## Task description
You are asked to reproduce the listing exactly and to omit its pictures.

*** Material provided ***

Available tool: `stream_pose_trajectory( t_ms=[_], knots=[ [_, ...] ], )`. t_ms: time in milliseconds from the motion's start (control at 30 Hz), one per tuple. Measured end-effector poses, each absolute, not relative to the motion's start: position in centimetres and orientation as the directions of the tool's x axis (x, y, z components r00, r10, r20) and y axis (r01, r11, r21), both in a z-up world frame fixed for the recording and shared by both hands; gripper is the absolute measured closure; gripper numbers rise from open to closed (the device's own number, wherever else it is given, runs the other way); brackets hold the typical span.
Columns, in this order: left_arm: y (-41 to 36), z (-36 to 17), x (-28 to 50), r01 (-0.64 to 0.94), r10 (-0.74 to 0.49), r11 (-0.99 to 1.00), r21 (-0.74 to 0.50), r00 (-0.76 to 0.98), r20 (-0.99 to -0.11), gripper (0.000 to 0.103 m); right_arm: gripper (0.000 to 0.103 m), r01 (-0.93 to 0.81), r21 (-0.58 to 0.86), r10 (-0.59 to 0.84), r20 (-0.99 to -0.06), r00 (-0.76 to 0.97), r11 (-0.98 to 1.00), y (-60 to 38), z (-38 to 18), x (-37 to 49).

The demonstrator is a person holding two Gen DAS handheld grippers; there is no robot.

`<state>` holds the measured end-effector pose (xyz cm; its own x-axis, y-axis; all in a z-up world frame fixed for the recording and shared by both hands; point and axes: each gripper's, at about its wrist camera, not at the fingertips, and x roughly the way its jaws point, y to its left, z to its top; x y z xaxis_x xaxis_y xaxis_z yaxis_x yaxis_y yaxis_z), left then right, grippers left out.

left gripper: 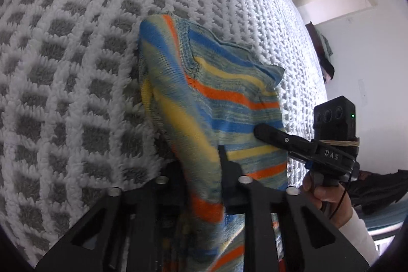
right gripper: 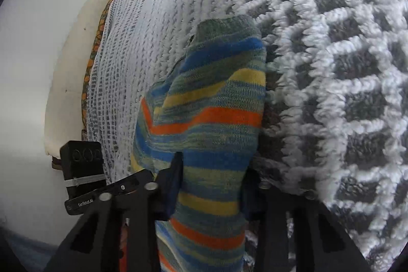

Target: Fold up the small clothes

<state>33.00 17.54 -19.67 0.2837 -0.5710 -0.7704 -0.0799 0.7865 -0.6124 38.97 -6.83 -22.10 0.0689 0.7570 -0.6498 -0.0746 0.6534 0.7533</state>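
Striped knit sweater (left gripper: 204,93), one, hangs lengthwise away from two claws, left claw (left gripper: 201,182) and right claw (right gripper: 211,185), both clamped on it, above a waffle-textured blanket (left gripper: 76,68).

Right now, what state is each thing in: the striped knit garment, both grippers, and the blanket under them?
Striped knit garment: lifted, draped, gripped at two places, upper part touching the blanket.
Left gripper: shut on the garment.
Right gripper: shut on the garment.
Grey-and-white blanket: spread flat beneath.

Both wrist views close, perhaps downward
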Motion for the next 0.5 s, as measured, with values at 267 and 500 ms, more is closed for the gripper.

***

## Written reply
Available tool: `stream_pose_trajectory( t_ms=[_], knots=[ [_, ...] ], )`. t_ms: time in milliseconds from the motion's start (control at 30 Hz), one per tuple. Measured end-effector poses, each absolute, not relative to the motion's start: position in centimetres and orientation as the directions of the tool's x axis (x, y, z components r00, r10, r20) and y axis (r01, r11, r21), both in a z-up world frame fixed for the recording and shared by both hands; gripper is the absolute measured closure; gripper numbers rise from open to closed (the device's own number, wherever else it is given, runs the other way); brackets hold the typical span.
Columns, in this order: left_arm: y (-41 to 36), z (-36 to 17), x (-28 to 50), r01 (-0.64 to 0.94), r10 (-0.74 to 0.49), r11 (-0.99 to 1.00), r21 (-0.74 to 0.50), r00 (-0.76 to 0.98), r20 (-0.99 to -0.11), gripper (0.000 to 0.103 m); right_arm: gripper (0.000 to 0.103 m), r01 (-0.93 to 0.81), r21 (-0.58 to 0.86), r10 (-0.59 to 0.84), r20 (-0.99 to -0.06), r00 (-0.76 to 0.97), r11 (-0.98 to 1.00), y (-60 to 38), z (-38 to 18), x (-37 to 49).

The demonstrator is a person holding two Gen DAS handheld grippers; there is no robot.

`<state>` holds the measured end-effector pose (xyz cm; its own x-axis, y-axis; all in a z-up world frame fixed for the recording and shared by both hands; point and axes: each gripper's, at about its wrist camera, not at the fingertips, and x roughly the way its jaws point, y to its left, z to its top; x y z xaxis_x xaxis_y xaxis_z yaxis_x yaxis_y yaxis_z), left then right, grippers left out.

left gripper: 
right gripper: 

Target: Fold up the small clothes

<state>33.00 17.54 -19.67 0.2837 -0.5710 -0.7704 -0.0799 0.7865 -0.6124 38.97 -6.83 -22.10 0.0689 0.7570 -0.6498 -0.0746 0.6534 0.7533</state>
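Striped knit sweater (left gripper: 204,93), one, hangs lengthwise away from two claws, left claw (left gripper: 201,182) and right claw (right gripper: 211,185), both clamped on it, above a waffle-textured blanket (left gripper: 76,68).

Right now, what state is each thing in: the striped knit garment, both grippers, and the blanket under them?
Striped knit garment: lifted, draped, gripped at two places, upper part touching the blanket.
Left gripper: shut on the garment.
Right gripper: shut on the garment.
Grey-and-white blanket: spread flat beneath.

Both wrist views close, perhaps downward
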Motion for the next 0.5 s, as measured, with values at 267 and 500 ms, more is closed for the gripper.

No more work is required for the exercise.